We might provide the option to give more detailed information on where the specimen was sampled (e.g. the plant species, canopy, understorey, herbs, soil etc). This might give us the opportunity to analyses trait variation in relation to food plant etc. in future. Therefore we should encourage people to provide this data.
Sampling method might also be useful, as some measurements might be affected by this (e.g. color)
- Would be very cool to have a tool in the R package to convert speciesxtrait tables into the template.

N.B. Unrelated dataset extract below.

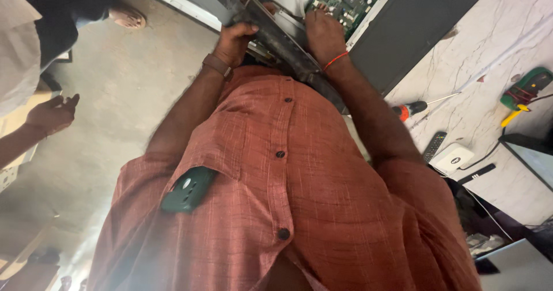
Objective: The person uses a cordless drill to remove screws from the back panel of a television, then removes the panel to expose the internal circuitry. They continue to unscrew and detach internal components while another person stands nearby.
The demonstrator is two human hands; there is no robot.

Caterina: I agree, maybe we can just help users to melt their tables with some example code or make a function that fills the template from speciesxtrait tables, save them and tell them which columns they still have to fill.
-
Maybe add a column defining how the trait was measured. E.g. plant height can be measured in different ways, similarly to body size in animals (include head, tail..etc).
-
It is somehow confusing not to have the individual/specimenID as a basic unit
Caterina: maybe we need a "resolution" column to know if data are collected at the species>individual>leave>.. level. Could we have this information in the taxonRank
field?
We are aiming for compatibility with this database, which means that our species lists and trait lists should be matching and the trait template should be enabled to capture all information categories that the TRY database offers. The TRY data table has the following columns:
TRY Column | Comment | our column |
---|---|---|
LastName | Surname of data contributor | Metadata:authorLastname |
FirstName | First name of data contributor | Metadata:authorFirstname |
DatasetID | ID of contributed dataset | Metadata:BexisID |
Dataset | Name of contributed dataset | Metadata:DatasetName |
SpeciesName | Original name of species | TaxonName_user |
AccSpeciesID | Consolidated species name | TaxonID |
AccSpeciesName | Consolidated species name | TaxonName |
ObservationID | Identifier for different measurements of the same observation | SpecimenID |
ObsDataID | Unique identifier for each record | eventID ? |
TraitID | Identifier for traits (only if the record is a trait) | traitID |
TraitName | Name of trait (only if the record is a trait) | traitName |
DataID | Identifier for each sub-trait or context information | NA |
DataName | Name of sub-trait or context information | NA |
OriginalName | Original Name of sub-trait or context information | NA |
OrigValueStr | Original value as text string | MeasurementValue_user |
OrigUnitStr | Original unit as text string | MeasurementUnit_user |
ValueKindName | Value kind (single measurement, mean, median, etc.) | statisticalMethod ? |
OrigUncertaintyStr | Original uncertainty as text string | variation ? |
UncertaintyName | Kind of uncertainty (standard deviation, standard error,...) | |
Replicates | Count of replicates | NrOfIndividuals |
StdValue | Standardized value (not available in all cases) | MeasurementValue |
StdUnit | Standard unit: always available for standardized traits | MeasurementUnit |
RelUncertaintyPercent | Relative uncertainty in % | variation ? |
OrigObsDataID | Identifier for duplicate entries | measurementID |
ErrorRisk | Identifier for outliers: distance to mean in standard deviations | |
Reference | Reference to be cited if trait record is used in analysis | Metadata:BibliographicReference |
The sub-trait or context information in TRY (e.g. location) is recorded as coupled rows of data, linked by DataID.